FiveThirtyEight recently broke the story of a crossword plagiarism scandal that spans over a decade.

FiveThirtyEight's logo.

What’s the scandal?

The short version of the story is that “Since 1999, Timothy Parker, editor of one of the nation’s most widely syndicated crosswords, has edited more than 60 individual puzzles that copy elements from New York Times puzzles, often with pseudonyms for bylines, a new database has helped reveal.”

Over at Room Escape Artist HQ, we’re pretty big fans of Will Shortz, so we’re displeased… but that’s beside the point.

How does this connect to the escape room world?

I’ll be blunt. I’m certain that some of the escape rooms I’ve played contained copied puzzles.

There is at least one major puzzle from one very big and successful company that I am 99% sure is entirely plagiarized.

The interesting thing is that no one will ever be able to surface the habitual plagiarizers and call them out because the escape room owners are so paranoid of having their games documented.

The only reason that the crossword puzzle case came to light was because of a database of puzzles.

And for what it’s worth, in my experience, the most paranoid owners tend to have some of the least original games.

5 responses to “The Crossword Plagiarism Scandal & Escape Rooms”

  1. If you were to breakdown the % of puzzles that are entirely original, loosely borrowed, pretty borrowed, and entirely copied, what would that look like? And has that shifted over the last 2-3 years?

    1. That’s a very good, very difficult question to answer.
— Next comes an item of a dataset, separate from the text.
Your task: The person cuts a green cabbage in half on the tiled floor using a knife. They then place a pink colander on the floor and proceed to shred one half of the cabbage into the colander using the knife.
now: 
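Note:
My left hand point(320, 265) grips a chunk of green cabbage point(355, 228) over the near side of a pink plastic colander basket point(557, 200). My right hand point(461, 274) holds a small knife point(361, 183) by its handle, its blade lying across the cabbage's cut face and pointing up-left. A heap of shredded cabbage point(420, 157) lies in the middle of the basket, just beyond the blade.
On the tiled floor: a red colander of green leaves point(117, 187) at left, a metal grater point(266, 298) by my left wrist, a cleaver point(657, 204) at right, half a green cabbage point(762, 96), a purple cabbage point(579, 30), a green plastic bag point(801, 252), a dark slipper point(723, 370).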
      There are a lot of escape room cliches, and common patterns that have emerge (black lights, stopped clocks, etc). These are especially prevalent in the bottom half of the quality curve. Are these companies copying one another, or just taking the easy, obvious route? It’s tough to distinguish.

      There is only one game that I have encountered where I am confident that a significant portion was copied. It had the same structure, and a the very same multi-step solution that even yielded the exact same code.
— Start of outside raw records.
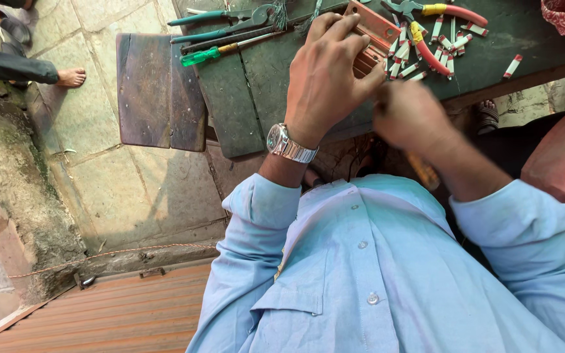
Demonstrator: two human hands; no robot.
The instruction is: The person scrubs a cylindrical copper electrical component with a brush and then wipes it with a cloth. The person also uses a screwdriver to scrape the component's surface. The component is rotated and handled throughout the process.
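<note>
Soft, even daylight filled the scene, with no hard shadows and no glare. The stone floor [99, 131] looked pale and slightly washed out. The right hand [410, 117] was smeared by motion blur, while the left hand [325, 78] and wristwatch [288, 144] stayed sharp. Straight lines bent toward the edges.

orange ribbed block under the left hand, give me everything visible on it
The orange ribbed block looks like moulded plastic or painted metal: flat, roughly rectangular, with parallel ridges across its face and a raised rim. It lies tilted on the dark green workbench, near the red-and-white small pieces. The left hand covers most of it, fingers pressing its top. The blurred right hand is close beside it; contact is unclear.
</note>
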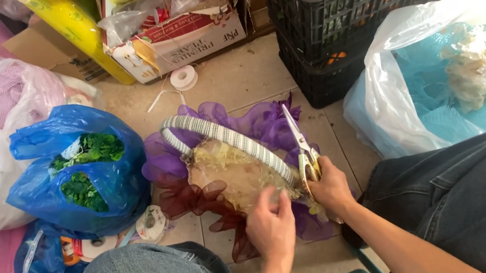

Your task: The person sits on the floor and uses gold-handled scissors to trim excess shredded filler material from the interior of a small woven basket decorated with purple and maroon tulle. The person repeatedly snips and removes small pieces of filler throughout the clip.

      I think the lesson of the crossword scandal is that it’s very difficult to spot plagiarism. If it weren’t for an available data set, and someone skilled analyzing it, that never would have been uncovered.

      I’m not necessarily saying that the escape room industry needs this, I just think it’s an interesting thing to think about and discuss.

      1. Very helpful – thanks. As long as we have a higher number of creators that prioritize the experience relative to those that prioritize profitability we should be just fine. Once the pendulum swings the other way is when the industry has a risk of falling into “fad” territory, which would be a real shame.

      2. I think it’s possible to strive for both. It’s the companies who are prioritizing rapid scaling that freak me out the most. I think it leads to lazy design, poor quality control, and probably some copying.

        You can’t build high quality products, inexpensively, and quickly. It doesn’t work.

      3. Agreed. My comment around prioritizing profitability is geared to the ones you described perfectly in your comment – those that are in non-stop growth mode without prioritizing QC.